On 8/28/25 04:30, Thomas Dickey wrote:
But thinking about the extensions to the API, it isn't as simple.

+ it has to support mixing indexed colors and direct colors, so that one
   can have ANSI blue on top of rgb whatever.

+ without lots of interface changes, it needs functions to map to/from the
   rgb triple vs a direct-color number, e.g., using a different range of
   values to make checking simple.

So there's no mode-switching contemplated, but a goal of a small set of
functions to incorporate direct-colors along with attributes to remind
caller/called which is used.

   Sounds reasonable.

About ten years back, PDCursesMod had something close to what (I think) you have in mind. If you set an A_RGB attribute, you could then set foreground and background with RGB values.

A few years later, William McBrine (maintainer of PDCurses) persuaded me that it was a bad idea (I think "misfeature" was the word he used). He pointed out that (a) it breaks the existing curses color model and (b) you don't really need it if you have enough color pairs and colors. It was simpler and better to just make it possible to have lots and lots of color pairs and colors, within the existing curses color model. (Well, you could argue it stretches that model a little.)

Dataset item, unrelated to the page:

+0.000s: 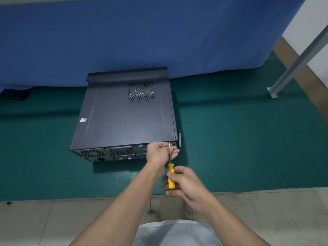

In PDCursesMod, I got around all this by having COLORS = 256 + 2^24. By default, the first 256 are the "standard" sixteen plus 6x6x6 color cube plus 24 grayscales; the remaining 2^24 are RGBs. I bumped up COLOR_PAIRS to 2^20 = 1048576 color pairs, which should be enough for anybody. (Suffices, albeit barely, for a picture-drawing program on a 1920x1080 display with a 2x4 pixel font, where each cell may have its own color pair. I have a picsmap-like demo and a Mandelbrot set program that use the scheme.)

For both color pairs and colors, memory is only allocated as needed. If you set, say, color pair 42, the color pair table is reallocated to have 64 entries (next higher power of two). So most programs actually use less memory than they did before, when those tables were at fixed maximum sizes.

The only needed extensions were init_extended_pair(), extended_color_content(), etc. Which I already had anyway.